Laxatives are the mainstay of the pharmacological management of constipation associated with OBD; however, these agents may not address other symptoms of OBD (e.g. gastroesophageal reflux, nausea, and omiting), must often be used in combination with other treatments, and may be associated with abdominal cramping, bloating, and gas.8,9 Moreover, a substantial proportion of patients continue to experience symptoms of OBD despite treatment with laxatives. Laxatives have also not consistently been successful in the management of POI.10 Many institutions have implemented multimodal care pathways intended to accelerate GI recovery after surgery.

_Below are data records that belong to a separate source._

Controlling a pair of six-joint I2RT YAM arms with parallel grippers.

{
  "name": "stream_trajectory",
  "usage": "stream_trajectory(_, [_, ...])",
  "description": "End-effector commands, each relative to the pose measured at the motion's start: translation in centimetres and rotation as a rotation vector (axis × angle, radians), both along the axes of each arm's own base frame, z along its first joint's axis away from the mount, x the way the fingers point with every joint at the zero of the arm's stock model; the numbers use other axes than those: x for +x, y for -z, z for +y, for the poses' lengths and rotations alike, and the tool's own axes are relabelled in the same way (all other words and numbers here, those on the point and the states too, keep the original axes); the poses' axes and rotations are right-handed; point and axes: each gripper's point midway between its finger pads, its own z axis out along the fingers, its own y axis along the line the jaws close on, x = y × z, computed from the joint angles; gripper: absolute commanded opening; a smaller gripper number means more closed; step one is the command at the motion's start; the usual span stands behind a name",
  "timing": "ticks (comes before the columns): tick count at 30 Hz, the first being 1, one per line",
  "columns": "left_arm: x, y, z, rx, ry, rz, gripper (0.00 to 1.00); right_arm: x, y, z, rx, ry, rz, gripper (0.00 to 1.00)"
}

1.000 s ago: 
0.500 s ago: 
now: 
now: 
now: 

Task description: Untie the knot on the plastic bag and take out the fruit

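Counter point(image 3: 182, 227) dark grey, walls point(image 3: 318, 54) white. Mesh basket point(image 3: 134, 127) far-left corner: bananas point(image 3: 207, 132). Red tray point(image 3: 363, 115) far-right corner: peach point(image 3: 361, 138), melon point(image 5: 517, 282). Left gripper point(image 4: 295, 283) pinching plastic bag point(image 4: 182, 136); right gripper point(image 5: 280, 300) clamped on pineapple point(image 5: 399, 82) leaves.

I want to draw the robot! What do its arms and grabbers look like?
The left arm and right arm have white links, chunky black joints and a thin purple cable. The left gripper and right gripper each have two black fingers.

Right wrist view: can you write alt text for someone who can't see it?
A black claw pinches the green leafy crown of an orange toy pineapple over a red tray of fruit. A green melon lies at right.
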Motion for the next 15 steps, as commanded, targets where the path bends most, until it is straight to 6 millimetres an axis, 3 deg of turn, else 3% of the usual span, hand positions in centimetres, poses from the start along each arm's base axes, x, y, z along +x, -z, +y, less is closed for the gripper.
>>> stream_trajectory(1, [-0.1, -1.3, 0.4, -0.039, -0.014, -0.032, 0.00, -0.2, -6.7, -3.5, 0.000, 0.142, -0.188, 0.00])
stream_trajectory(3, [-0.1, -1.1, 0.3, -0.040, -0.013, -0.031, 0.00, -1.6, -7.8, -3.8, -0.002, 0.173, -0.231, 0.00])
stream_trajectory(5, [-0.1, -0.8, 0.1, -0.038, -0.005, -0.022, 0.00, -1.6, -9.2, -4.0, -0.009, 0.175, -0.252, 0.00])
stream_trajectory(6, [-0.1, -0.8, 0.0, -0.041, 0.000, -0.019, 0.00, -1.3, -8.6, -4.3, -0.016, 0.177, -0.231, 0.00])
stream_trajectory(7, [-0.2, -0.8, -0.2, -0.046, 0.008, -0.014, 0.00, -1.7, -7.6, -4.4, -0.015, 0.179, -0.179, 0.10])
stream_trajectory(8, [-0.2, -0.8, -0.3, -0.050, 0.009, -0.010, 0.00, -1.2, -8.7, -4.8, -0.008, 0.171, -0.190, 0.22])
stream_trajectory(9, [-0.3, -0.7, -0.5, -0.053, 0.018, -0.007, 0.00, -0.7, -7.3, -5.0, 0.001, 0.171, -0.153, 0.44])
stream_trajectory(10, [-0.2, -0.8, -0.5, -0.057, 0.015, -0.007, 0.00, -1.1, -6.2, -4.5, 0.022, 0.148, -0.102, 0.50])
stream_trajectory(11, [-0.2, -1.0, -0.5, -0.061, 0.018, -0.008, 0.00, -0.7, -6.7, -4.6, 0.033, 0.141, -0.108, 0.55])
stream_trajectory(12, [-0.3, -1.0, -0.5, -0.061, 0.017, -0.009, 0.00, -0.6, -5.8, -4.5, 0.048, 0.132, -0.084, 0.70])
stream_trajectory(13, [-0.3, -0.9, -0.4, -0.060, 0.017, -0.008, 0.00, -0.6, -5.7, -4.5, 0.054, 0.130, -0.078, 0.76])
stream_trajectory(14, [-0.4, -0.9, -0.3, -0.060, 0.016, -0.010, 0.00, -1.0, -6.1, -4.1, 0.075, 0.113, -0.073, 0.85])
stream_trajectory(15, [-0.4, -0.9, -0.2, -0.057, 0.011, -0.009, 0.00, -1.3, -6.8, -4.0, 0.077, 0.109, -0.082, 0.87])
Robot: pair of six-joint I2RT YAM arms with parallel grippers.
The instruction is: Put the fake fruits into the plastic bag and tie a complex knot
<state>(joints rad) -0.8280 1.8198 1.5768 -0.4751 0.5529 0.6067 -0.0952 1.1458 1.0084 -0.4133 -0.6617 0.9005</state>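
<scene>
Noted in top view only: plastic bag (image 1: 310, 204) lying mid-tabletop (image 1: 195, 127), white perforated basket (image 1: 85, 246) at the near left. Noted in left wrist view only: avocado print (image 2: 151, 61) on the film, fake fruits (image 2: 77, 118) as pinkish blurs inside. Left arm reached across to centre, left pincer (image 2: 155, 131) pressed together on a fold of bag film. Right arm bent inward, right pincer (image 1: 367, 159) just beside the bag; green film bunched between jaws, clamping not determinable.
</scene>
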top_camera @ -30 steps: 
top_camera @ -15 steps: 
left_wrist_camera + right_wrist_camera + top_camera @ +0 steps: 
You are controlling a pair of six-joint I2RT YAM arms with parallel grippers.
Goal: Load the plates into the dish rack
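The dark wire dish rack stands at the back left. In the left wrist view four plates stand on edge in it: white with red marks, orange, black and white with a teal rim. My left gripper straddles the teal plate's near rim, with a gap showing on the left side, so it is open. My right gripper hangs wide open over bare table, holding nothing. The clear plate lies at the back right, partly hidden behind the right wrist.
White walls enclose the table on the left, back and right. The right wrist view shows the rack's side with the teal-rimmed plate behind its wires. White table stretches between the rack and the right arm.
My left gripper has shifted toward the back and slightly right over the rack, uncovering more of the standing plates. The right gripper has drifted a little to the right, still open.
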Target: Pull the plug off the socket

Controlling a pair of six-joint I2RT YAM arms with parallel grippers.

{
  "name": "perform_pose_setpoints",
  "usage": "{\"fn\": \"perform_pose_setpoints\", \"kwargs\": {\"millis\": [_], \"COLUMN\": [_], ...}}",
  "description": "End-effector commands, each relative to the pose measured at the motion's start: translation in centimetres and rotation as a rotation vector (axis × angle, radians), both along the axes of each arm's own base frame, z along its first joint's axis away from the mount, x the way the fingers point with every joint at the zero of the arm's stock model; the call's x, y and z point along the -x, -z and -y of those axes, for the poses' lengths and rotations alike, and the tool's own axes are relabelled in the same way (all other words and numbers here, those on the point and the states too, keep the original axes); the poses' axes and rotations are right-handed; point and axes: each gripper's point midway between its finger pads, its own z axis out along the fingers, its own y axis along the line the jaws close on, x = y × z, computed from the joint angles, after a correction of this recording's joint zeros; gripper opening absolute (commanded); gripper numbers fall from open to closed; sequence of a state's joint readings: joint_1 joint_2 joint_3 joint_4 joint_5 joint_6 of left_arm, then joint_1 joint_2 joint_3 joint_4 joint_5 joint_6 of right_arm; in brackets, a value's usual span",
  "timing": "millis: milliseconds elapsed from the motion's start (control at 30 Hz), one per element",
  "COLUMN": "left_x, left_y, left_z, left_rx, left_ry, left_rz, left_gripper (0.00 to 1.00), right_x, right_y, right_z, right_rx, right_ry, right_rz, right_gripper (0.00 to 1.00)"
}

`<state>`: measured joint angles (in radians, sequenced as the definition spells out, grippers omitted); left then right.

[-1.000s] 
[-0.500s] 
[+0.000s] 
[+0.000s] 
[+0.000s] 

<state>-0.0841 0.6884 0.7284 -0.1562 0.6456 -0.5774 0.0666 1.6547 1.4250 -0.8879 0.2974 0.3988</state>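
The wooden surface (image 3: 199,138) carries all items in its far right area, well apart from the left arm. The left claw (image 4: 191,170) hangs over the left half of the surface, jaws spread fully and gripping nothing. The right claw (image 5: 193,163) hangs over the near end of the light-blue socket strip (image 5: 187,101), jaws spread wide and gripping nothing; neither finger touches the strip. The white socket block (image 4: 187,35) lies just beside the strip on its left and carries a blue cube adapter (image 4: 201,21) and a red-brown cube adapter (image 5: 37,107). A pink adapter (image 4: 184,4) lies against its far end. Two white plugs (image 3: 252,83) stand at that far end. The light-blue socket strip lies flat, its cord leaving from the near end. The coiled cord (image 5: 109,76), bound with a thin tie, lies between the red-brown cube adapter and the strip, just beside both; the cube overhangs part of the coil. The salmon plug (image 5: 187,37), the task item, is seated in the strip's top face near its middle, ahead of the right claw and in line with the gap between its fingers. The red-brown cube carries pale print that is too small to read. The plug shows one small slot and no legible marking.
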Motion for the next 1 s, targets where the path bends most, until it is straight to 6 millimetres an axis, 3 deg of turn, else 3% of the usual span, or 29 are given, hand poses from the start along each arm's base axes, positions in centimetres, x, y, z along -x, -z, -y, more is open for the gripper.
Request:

Some techniques or pathways are not feasible for all patients or available at all institutions, and patients may still experience POI even with implementation of these pathways.10

A new class of peripherally acting mu-opioid receptor (PAM-OR) antagonists target the mechanism underlying OBD and one of the primary causes of POI: opioid activation of mu-opioid receptors within the GI tract.11–15 Two agents in this pharmacological class—alvimopan (Adolor Corporation, Exton, Pennsylvania, and GlaxoSmithKline, Philadelphia, Pennsylvania) and methylnaltrexone (Progenics Pharmaceuticals, Tarrytown, New York, and Wyeth, Madison, New Jersey)—have been investigated for the management of OBD (alvimopan), OIC (methylnaltrexone), and POI (alvimopan and methylnaltrexone). This brief report presents a short introduction to the PAM-OR antagonist class and its mechanism of action, as well as a description of the current clinical development of methylnaltrexone and alvimopan.